Johnston testified that when he was initially offered employment with Celanese, he was told he would be entitled to separation pay if he were to be involuntarily terminated without cause. He testified that the separation pay policy was one of the reasons he accepted employment with Celanese.
Celanese's plant manager, Darrell Nordeen, and its human resources director, Ken Davis, agreed that Celanese's separation pay policy had not changed since Johnston was employed. All of the witnesses for Celanese admitted Johnston would have been entitled to separation pay if Celanese had fired him without good cause, and that the only reason Johnston was not paid separation pay was because he was terminated for falsification of company documents. Accordingly, we conclude that Johnston was entitled to separation pay. We overrule Celanese's first issue.
According to Celanese's second issue, any alleged contract for separation pay violates the statute of frauds because it is not to be performed within one year and therefore cannot be enforced. TEX. BUS. COM. CODE ANN. § 26.01 (Vernon 1997). However, the evidence of such an agreement consists of Johnston's testimony, that of various Celanese officials, including members of the human resource department, and the written policy manual of the company. The purpose of the statute's requirement of a writing is to provide written evidence of the obligation, and may consist of letters or other written memoranda from the person sought to be bound. Adams v. Abbott, 151 Tex. 601, 254 S.W.2d 78, 80 (Tex. 1952); EP Operating Co. v. MJC Energy Co., 883 S.W.2d 263, 267 (Tex.App.-Corpus Christi 1994, writ denied). We hold the Celanese policy manual serves as sufficient written evidence of the separation pay policy to satisfy the statute of frauds. We overrule Celanese's second issue.

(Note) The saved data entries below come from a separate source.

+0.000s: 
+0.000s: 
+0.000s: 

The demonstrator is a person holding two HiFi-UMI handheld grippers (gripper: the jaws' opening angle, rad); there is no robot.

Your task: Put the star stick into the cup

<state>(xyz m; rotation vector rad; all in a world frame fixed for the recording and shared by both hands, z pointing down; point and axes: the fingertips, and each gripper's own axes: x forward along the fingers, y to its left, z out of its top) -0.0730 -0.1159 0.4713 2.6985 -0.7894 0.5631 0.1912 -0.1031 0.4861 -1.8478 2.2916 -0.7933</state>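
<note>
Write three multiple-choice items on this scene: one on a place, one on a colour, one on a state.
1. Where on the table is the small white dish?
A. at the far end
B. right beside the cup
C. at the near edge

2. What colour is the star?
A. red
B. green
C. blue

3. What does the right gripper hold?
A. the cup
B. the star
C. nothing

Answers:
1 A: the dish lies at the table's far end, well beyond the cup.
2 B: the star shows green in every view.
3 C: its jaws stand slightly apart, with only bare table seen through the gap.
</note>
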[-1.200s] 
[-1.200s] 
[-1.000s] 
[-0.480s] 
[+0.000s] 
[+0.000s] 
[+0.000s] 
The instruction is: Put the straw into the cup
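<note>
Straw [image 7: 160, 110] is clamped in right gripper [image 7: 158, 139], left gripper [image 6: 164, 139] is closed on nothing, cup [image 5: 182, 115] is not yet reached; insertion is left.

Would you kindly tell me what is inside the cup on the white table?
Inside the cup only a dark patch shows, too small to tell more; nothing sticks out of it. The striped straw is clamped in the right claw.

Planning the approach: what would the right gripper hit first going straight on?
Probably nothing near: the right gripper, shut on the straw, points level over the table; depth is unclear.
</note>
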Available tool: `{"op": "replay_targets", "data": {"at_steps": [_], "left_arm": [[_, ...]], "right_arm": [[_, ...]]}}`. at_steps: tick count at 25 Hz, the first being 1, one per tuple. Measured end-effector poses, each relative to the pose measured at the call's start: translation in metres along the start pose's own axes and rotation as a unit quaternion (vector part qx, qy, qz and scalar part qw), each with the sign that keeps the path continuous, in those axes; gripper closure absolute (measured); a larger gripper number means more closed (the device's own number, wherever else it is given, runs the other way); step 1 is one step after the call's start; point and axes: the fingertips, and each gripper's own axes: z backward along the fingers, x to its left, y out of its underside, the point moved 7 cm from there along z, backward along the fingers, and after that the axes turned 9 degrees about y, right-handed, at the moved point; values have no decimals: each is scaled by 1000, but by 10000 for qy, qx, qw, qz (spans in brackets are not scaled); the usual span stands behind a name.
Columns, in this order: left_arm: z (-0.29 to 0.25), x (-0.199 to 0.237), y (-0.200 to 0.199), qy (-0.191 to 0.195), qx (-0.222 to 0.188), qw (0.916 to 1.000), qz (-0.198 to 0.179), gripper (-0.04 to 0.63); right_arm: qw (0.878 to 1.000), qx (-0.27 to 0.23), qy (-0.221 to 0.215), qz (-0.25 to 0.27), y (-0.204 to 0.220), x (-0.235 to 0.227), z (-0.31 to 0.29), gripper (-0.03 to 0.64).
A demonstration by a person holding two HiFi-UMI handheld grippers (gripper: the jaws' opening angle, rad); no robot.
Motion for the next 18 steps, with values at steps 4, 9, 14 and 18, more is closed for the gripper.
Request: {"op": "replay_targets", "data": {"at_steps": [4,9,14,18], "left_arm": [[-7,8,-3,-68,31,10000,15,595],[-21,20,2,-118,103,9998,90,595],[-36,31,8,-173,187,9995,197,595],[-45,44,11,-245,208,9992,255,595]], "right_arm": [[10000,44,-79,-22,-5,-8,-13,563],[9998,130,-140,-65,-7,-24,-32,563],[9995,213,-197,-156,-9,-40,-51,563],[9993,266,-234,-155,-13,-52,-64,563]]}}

In its third issue, Celanese argues that Johnston did not qualify for separation pay under the criteria of the policy manual. The separation pay policy sets out the circumstances under which an employee involuntarily terminated would be entitled to separation pay. They are (1) lack of work, (2) shutdown of facilities, (3) sale of all or part of a business, and (4) inability to perform required duties. Nevertheless, in modification of the restrictive terms of the written policy, witnesses for Celanese uniformly testified that Johnston would have received separation pay had he not been terminated for cause. Bee Shuck, a human resources partner for Celanese, testified that she had never known a full-time salaried Celanese employee with more than one year of continuous service who was terminated without cause who did not receive separation pay. Ken Davis, the head of the human resources department, testified that every employee who had ever been terminated without cause received separation pay. The report of Johnston's termination maintained in the personnel files states that separation pay and accrued vacation are given only when an employee is terminated without cause. We conclude that there is sufficient evidence that Johnston would have qualified for separation pay had he been terminated without cause. Celanese's third issue is overruled.
Conclusion
We sustain Celanese's eleventh issue as stated previously. We overrule all of Celanese's remaining issues. We reform the trial court's judgment to reflect an award of exemplary damages of $250,000. We affirm the trial court's judgment in all other respects.